Всем запомнился тогда бессмертный подвиг летчика Цыганова. Молодой комсомолец летчик-истребитель, будучи тяжело раненным в боях под Перекопом, вернулся в строй. Раненный в плечо (в результате прямого попадания снаряда в воздушном бою), он не мог поднимать левую руку. Но убедил всех, что ее движений вполне достаточно, чтобы управлять мотором, а чтобы управлять самолетом, есть правая рука и ноги. И несмотря на то, что имел все основания быть списанным с летной работы и отправленным в тыл, он вновь сел за штурвал истребителя и повел его в бой. На его счету была уже не одна вражеская машина. Подлинный герой, беззаветно преданный родине, много сразил еще. Но в одном из неравных боев он погиб смертью храбрых…»
Перечитывая письмо-воспоминание своего фронтового побратима, я воочию вижу его не в чинной генеральской форме, а в потрепанной кожанке, спрыгивающего с изрешеченного крыла самолета.
— Как добрался?
— На честном слове и на одном крыле…
Слова эти слишком часто были полной правдой.
И сегодня я с нежностью и болью вспоминаю их имена. Вот они: Беликов Виктор Николаевич, командир экипажа, гвардии капитан. Овсянников Иван Пантелеевич, штурман, гвардии капитан.
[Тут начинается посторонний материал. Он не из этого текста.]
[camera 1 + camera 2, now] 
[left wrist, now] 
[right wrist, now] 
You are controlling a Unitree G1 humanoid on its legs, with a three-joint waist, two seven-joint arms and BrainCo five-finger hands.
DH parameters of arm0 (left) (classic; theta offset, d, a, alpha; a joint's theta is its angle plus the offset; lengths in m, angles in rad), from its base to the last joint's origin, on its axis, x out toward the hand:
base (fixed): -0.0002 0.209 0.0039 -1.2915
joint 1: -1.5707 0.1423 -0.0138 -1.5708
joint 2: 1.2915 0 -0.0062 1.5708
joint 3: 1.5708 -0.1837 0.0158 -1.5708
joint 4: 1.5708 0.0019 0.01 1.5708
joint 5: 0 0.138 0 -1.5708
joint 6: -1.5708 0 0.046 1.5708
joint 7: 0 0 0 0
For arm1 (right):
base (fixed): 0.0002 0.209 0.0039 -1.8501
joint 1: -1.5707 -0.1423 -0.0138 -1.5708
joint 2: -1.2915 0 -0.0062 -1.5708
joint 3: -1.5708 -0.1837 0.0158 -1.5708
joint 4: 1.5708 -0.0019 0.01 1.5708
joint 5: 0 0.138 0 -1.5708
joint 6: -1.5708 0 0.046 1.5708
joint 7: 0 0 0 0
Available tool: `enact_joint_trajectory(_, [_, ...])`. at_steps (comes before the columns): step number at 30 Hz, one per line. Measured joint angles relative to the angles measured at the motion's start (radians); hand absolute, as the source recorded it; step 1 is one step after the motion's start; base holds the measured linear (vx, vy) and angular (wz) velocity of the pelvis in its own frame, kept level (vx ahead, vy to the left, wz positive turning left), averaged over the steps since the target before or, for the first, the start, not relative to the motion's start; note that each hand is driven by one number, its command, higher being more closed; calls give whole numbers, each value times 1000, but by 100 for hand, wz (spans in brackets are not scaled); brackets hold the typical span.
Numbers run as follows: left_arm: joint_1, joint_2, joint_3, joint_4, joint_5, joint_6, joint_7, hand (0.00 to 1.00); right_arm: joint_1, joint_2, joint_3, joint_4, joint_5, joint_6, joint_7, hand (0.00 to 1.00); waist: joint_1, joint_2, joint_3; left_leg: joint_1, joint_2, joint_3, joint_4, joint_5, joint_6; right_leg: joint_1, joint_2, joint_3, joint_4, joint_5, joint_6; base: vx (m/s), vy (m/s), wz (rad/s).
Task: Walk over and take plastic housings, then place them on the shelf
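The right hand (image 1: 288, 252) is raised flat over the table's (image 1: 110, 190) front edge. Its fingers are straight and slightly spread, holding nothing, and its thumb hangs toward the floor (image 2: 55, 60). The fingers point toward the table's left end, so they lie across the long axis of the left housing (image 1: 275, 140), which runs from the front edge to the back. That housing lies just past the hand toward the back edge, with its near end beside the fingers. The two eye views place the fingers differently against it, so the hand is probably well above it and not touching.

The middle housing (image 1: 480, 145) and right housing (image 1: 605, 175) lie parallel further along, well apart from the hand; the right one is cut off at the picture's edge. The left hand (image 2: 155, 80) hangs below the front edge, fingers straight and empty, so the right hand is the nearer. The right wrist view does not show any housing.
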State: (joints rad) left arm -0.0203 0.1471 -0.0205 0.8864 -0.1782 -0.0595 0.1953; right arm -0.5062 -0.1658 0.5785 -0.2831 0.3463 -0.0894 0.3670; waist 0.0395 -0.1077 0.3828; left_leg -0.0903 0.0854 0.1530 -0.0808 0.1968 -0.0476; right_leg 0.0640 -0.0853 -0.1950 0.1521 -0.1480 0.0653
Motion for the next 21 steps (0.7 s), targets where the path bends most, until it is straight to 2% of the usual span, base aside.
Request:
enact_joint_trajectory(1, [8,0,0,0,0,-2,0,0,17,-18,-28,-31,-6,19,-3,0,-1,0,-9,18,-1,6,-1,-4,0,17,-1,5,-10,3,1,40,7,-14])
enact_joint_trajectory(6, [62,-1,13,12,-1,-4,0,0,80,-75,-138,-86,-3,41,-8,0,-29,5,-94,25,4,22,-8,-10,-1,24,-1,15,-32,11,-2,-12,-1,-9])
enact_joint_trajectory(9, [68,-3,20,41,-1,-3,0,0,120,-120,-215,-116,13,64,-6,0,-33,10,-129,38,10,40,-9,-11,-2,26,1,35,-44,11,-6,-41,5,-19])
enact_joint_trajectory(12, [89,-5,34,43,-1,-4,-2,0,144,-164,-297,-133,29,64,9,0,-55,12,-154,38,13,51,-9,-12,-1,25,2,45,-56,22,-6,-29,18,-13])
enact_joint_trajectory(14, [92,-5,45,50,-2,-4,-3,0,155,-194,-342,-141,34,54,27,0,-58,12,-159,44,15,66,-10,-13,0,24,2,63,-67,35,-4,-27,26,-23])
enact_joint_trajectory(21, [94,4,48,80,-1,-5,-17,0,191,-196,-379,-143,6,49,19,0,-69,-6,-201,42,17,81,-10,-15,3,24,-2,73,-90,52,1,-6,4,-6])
Зыгуля Григорий Никифорович, стрелок-радист, комсомолец. Северик Григорий Павлович, стрелок, комсомолец.
Экипаж самолета-торпедоносца.
— Пойдете группой из четырех машин. Обнаружен большой гитлеровский конвой. Остальное, надеюсь, ясно…
— Когда вылет?
— Через десять минут!
Первое, что увидел Беликов, два «Ме-109», бросившихся наперерез его машине.
— Гриша! Слева «мессеры».
— Вижу. Сейчас я их угощу.
— Увлекаться боем не будем. Главное — прорваться к конвою. Попробуй их отогнать.
— Есть!
Заработал турельный пулемет.
То ли «дорнье» боялись далеко уйти от кораблей и оставить их без прикрытия, то ли растерялись, увидев еще три торпедоносца, выходящих в атаку на конвой, только крутым виражом они отошли в сторону.
Три тяжелых транспорта утюжили море. Сдерживая ход, стараясь держаться поближе, их эскортировали миноносцы и стая сторожевых катеров.
Вся эта армада открыла огонь почти одновременно. И бирюзовое до этого мгновения небо преобразилось. Казалось, какой-то сумасшедший художник-абстракционист начал стремительно расписывать его красными, огненными, сиреневыми красками.
Опадающие нити сизых дымков тут же мгновенно разрывались оранжевыми всплесками, бледно-голубые трассы не доходили до зенита, остановленные сполохами неистового огня, низвергавшегося с небес в море.
Вырвавшийся резко вперед катер начал ставить дымовую завесу. Темно-коричневые клочья дыма лениво затрепетали над волнами. Стена огня становилась ощутимо плотной, почти осязаемой. Казалось чудом, что два торпедоносца невредимыми прошли сквозь нее.